To achieve similar tasks, you can replicate the same structure. Below are some examples:

* American English <-> British English datasets

Various everyday objects and concepts have different names depending on the region. For example, in American English (AmE), people use terms like "elevator," "truck," "cookie," and "french fries," while in British English (BrE), the equivalent words are "lift," "lorry," "biscuit," and "chips," respectively.

Apart from vocabulary differences, spelling variations also exist. For instance, in AmE, words ending in "-or" are often spelled with "-our" in BrE. Examples include "color" (AmE) and "colour" (BrE), or "humor" (AmE) and "humour" (BrE).

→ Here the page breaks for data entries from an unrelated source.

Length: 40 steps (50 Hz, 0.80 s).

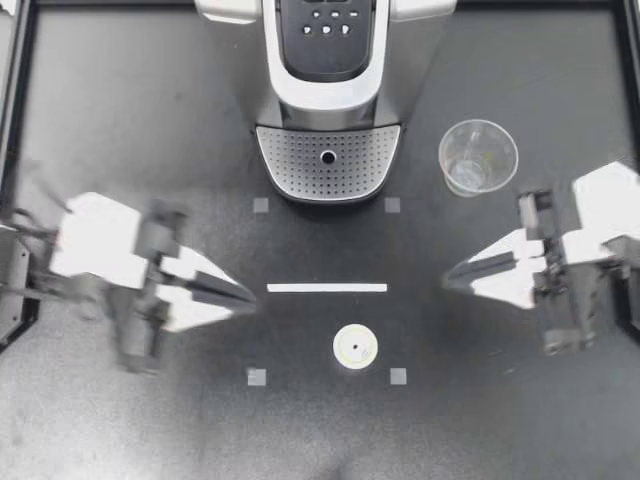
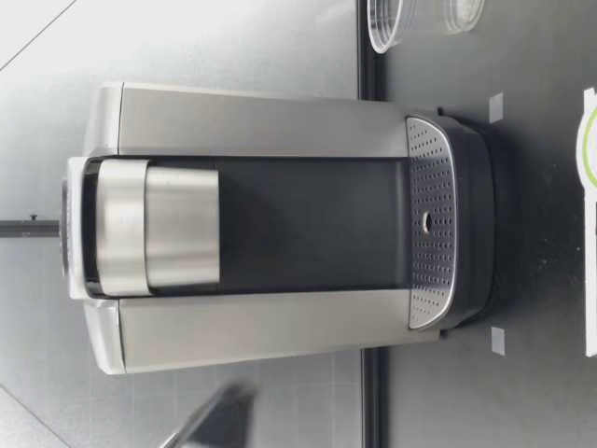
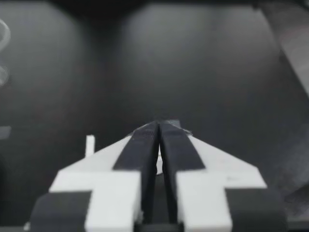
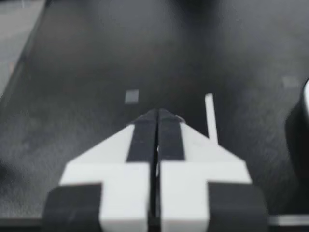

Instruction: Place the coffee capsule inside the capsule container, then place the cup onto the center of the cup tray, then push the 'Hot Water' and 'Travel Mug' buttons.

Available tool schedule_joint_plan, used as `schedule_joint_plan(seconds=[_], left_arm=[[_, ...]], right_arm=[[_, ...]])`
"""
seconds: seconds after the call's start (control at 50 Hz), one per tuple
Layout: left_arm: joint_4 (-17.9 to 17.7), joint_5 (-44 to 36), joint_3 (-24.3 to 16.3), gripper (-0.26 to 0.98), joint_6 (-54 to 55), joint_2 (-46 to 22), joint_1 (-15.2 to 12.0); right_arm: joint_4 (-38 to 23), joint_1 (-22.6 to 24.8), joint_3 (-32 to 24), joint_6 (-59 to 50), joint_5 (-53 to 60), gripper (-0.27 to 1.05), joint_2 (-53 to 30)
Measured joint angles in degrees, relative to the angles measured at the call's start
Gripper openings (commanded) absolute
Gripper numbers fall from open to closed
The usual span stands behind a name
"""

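My left arm reaches in from the left edge of the table point(image 1: 110, 130). It is stretched low and roughly level, and the left gripper point(image 1: 248, 296) points toward the table's middle. My right arm reaches in from the right edge the same way, with the right gripper point(image 1: 450, 272) pointing back at the left one. The white strip point(image 1: 327, 288) lies between the two tips. The left tip is near one end of it and the right tip is a bit farther from the other end.

Bare table surface runs along the front edge and out to both front corners. The only thing there is the coffee capsule point(image 1: 355, 348), flat on the table at mid-width toward the front edge, inside the four grey square markers point(image 1: 257, 376) and apart from both grippers. The coffee machine point(image 1: 330, 90) stands at the middle of the back edge, with its cup tray point(image 1: 328, 165) facing forward and its button panel point(image 1: 325, 22) on top. The cup point(image 1: 478, 157) stands upright toward the back right, beside the tray and not on it, and farther back than my right gripper.

In the left wrist view the left gripper's fingers point(image 3: 142, 150) are pressed together with nothing between them. The right wrist view shows the right gripper's fingers point(image 4: 170, 135) pressed together in the same way, also holding nothing. I can't tell whether either tip touches the table.
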State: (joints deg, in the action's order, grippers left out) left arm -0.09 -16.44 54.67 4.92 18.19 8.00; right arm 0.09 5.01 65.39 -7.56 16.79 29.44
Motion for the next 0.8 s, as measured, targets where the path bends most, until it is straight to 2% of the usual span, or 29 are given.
schedule_joint_plan(seconds=[0.12,0.32,0.46,0.56,0.8], left_arm=[[0.0,3.6,-3.3,0.12,-0.3,-4.5,0.1],[0.1,15.8,-10.5,0.12,-0.4,-11.2,0.1],[0.1,21.1,-14.7,0.17,-0.2,-16.3,0.1],[0.1,23.0,-17.1,0.29,-0.3,-19.3,0.1],[0.2,24.4,-19.4,0.75,-0.7,-22.4,0.2]], right_arm=[[0.0,0.9,-0.9,0.0,0.0,0.06,-4.0],[0.0,1.6,-2.6,0.0,0.0,0.06,-10.5],[0.0,2.3,-4.3,0.0,0.0,0.06,-14.9],[0.0,3.0,-5.4,0.0,-0.1,0.06,-17.4],[0.0,4.7,-7.8,-0.1,-0.8,0.06,-22.2]])
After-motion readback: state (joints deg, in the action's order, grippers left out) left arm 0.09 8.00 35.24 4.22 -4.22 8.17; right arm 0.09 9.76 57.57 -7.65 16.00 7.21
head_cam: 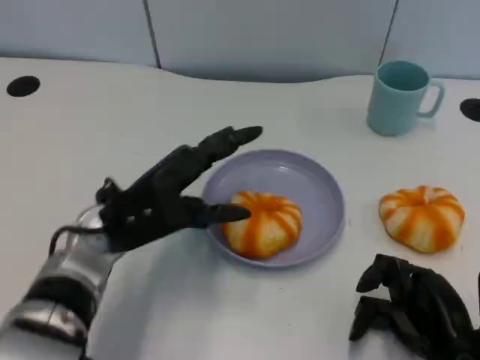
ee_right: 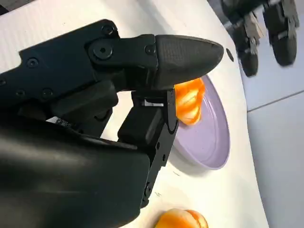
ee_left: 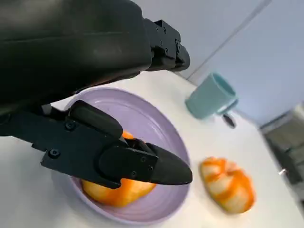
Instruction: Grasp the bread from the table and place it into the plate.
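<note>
white table [head_cam: 75,150] | orange-striped bread [head_cam: 262,223] in lilac plate [head_cam: 322,187] | left robot hand [head_cam: 161,199] spread, empty

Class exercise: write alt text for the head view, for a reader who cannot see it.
A striped orange bread lies in a lilac plate, with the robot's open left hand beside it. A second bread sits on the white table near a teal mug.

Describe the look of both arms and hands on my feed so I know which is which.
The left hand is black with jointed plastic fingers ending in smooth tapered tips, on a silver forearm with dark bands and a thin black cable loop at the wrist. The right hand is the same black, blocky-segmented build.
</note>
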`<state>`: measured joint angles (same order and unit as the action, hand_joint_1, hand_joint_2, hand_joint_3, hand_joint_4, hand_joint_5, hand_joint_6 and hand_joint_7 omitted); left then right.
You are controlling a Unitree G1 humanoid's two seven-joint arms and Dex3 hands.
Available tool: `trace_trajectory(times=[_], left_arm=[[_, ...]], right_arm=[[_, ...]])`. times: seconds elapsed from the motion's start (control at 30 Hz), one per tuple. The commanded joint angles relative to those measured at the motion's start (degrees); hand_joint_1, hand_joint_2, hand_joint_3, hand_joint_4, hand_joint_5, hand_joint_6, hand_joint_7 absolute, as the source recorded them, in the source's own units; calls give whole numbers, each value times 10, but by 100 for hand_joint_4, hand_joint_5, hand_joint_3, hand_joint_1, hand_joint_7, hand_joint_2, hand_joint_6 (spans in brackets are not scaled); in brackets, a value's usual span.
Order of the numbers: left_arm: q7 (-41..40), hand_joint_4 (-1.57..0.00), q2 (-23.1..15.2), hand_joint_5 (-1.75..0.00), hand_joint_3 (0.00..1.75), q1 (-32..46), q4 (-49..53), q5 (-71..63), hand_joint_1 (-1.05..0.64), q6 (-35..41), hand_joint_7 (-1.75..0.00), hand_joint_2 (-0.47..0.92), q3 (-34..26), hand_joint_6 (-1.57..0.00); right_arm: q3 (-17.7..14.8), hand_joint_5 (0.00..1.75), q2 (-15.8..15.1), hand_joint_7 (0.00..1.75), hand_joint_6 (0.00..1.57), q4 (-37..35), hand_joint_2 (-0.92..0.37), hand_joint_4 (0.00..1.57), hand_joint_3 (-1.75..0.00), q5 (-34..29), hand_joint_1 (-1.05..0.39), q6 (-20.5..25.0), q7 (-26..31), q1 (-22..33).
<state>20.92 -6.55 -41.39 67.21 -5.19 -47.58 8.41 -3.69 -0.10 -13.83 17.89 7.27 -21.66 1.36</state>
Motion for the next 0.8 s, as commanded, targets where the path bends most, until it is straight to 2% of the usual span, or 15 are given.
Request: trace_trajectory(times=[0.03,0.17,0.2,0.23,0.3,0.33,0.47,0.5,0.53,0.57,0.7,0.73,0.77,0.8], left_arm=[[76,-18,32,-46,23,62,-53,113,-75,-9,-13,92,-70,-24],[99,-20,39,-47,25,74,-73,130,-75,0,-11,92,-86,-26],[115,-20,56,-47,25,105,-114,179,-75,28,-11,92,-106,-27],[127,-35,69,-55,26,129,-148,216,-72,52,-15,92,-121,-37],[142,-42,82,-59,27,168,-202,262,-71,86,-17,92,-140,-43],[146,-51,83,-64,30,181,-221,271,-69,98,-20,92,-145,-51],[151,-58,87,-69,31,206,-266,282,-67,131,-23,92,-152,-57],[145,-58,93,-69,32,237,-313,318,-67,202,-23,92,-157,-58],[140,-66,98,-90,24,262,-351,346,-58,259,-38,91,-161,-67],[135,-68,100,-100,19,280,-382,365,-54,302,-46,92,-163,-69],[100,-69,107,-109,15,328,-464,387,-51,394,-56,92,-170,-70],[79,-70,112,-121,24,352,-493,396,-47,423,-74,90,-174,-68],[63,-67,116,-131,53,370,-515,403,-43,446,-99,79,-177,-61],[54,-66,117,-135,73,383,-530,410,-42,467,-109,70,-181,-58]], right_arm=[[-2,116,-4,112,108,-6,-92,119,-49,-1,-42,5,1,10],[-2,117,-4,112,107,-7,-92,119,-49,-1,-42,3,0,10],[-1,117,-4,112,107,-8,-92,119,-49,-2,-42,0,0,10],[-1,117,-3,112,108,-9,-92,118,-49,-3,-42,-3,0,10],[0,116,-3,111,108,-11,-92,118,-49,-4,-42,-7,-1,10],[1,117,-3,111,108,-11,-92,118,-51,-4,-42,-9,-3,10],[1,117,-3,110,108,-11,-92,117,-53,-5,-42,-11,-5,11],[1,117,-4,110,108,-15,-92,117,-53,-4,-42,-13,-8,9],[1,117,-4,110,108,-17,-92,118,-52,-4,-42,-14,-11,8],[0,118,-5,110,109,-19,-92,118,-52,-4,-43,-15,-12,7],[-1,118,-4,109,109,-18,-92,118,-51,-5,-43,-11,-10,7],[0,117,-3,108,111,-15,-92,120,-49,-5,-43,-7,-8,8],[0,116,-3,108,111,-13,-92,120,-47,-5,-44,-5,-6,9],[0,116,-3,107,112,-11,-92,120,-46,-5,-44,-4,-6,9]])
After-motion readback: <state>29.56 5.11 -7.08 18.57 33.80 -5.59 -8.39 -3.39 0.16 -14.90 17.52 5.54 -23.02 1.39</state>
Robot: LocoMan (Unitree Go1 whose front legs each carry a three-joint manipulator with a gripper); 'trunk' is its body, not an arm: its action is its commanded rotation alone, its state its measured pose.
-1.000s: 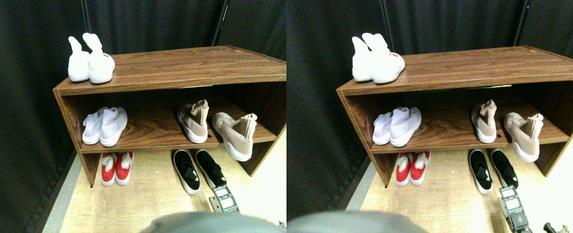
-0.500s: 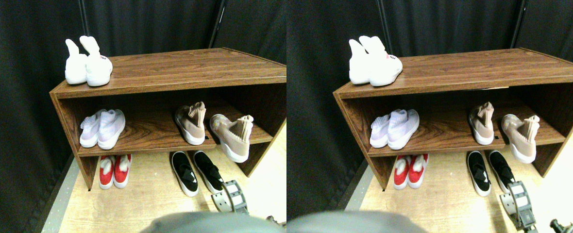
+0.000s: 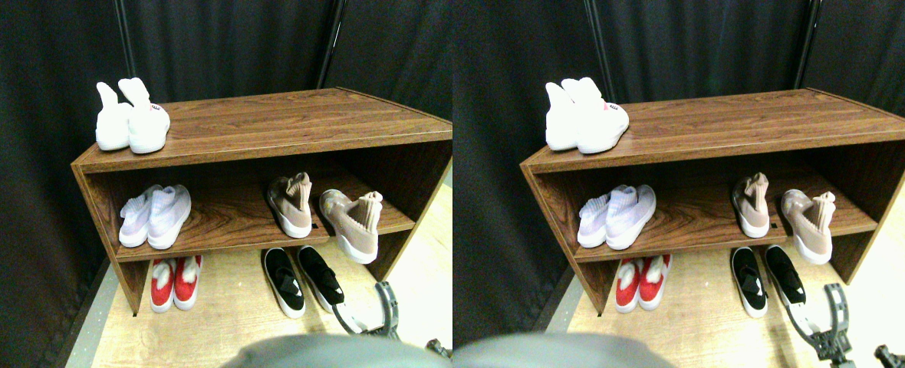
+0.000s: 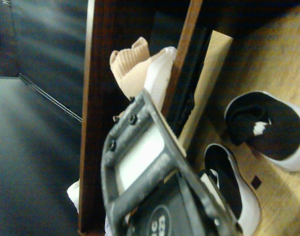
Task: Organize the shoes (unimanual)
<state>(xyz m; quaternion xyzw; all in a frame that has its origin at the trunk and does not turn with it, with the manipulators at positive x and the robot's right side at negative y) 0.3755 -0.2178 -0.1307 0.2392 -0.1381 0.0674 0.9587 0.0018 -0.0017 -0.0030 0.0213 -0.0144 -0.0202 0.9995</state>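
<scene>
I see right gripper (image 3: 372,310) low on floor (image 3: 230,322), jaws apart, holding nothing, just beside black shoes (image 3: 303,280). Pink shoes (image 3: 322,215) on middle shelf (image 3: 222,230); right one seems overhanging edge, hard to judge.

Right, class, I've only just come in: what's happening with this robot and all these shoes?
A legged robot is tidying shoes on a wooden shoe rack. Its right gripper is raised near the black slip-ons on the floor and holds nothing. White, lavender, red and black pairs sit neatly together. One pink shoe stands straight on the middle shelf; the other pink shoe is askew, overhanging the shelf's front edge.
</scene>
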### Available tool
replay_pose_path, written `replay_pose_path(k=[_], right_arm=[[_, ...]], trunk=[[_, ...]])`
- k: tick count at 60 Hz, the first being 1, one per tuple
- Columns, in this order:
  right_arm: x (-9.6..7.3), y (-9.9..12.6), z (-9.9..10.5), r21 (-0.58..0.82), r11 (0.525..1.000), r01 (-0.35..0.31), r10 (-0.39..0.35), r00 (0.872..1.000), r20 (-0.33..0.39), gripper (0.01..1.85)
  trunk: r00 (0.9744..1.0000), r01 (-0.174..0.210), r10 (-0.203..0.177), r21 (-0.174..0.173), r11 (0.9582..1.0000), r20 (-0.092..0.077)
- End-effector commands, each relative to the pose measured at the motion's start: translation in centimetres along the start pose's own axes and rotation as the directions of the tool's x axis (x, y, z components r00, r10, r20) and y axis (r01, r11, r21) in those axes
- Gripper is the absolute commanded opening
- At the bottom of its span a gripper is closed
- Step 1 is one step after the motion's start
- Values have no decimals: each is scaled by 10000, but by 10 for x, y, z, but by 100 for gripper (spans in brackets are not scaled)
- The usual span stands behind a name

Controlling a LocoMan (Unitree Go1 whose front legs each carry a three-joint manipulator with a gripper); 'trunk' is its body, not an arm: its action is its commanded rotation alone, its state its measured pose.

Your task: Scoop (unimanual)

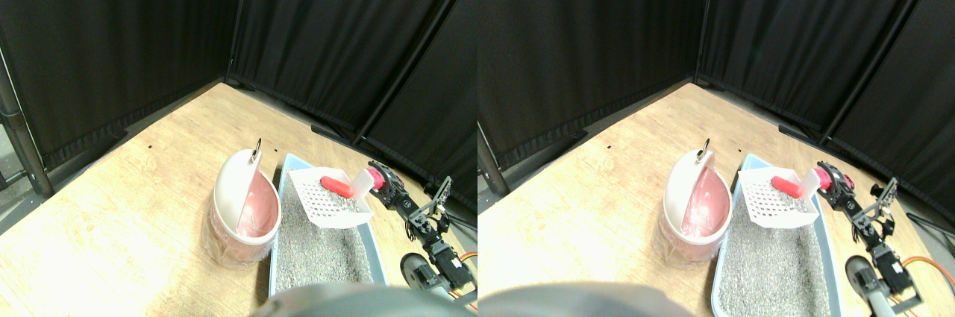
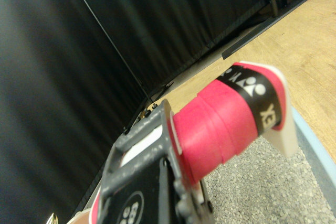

Another spelling variation is the "-ize" versus "-ise" distinction. In AmE, words like "organize" and "realize" are commonly spelled with a "z," whereas in BrE, the preferred spelling is "organise" and "realise," using an "s" instead.

With the help of AI tools like Gemma, it is possible to create a style transfer from one English dialect to another, allowing seamless transitions between American and British English writing styles.

* Kansai-ben datasets

In the Kansai region of Japan, there is a distinct group of dialects known as Kansai-ben. Compared to the standard Japanese language, native speakers perceive Kansai-ben as being both more melodic and harsher in its pronunciation and intonation.

Utilizing the capabilities of Gemma, you can create a dialect translator by preparing a substantial quantity of Kansai-ben datasets.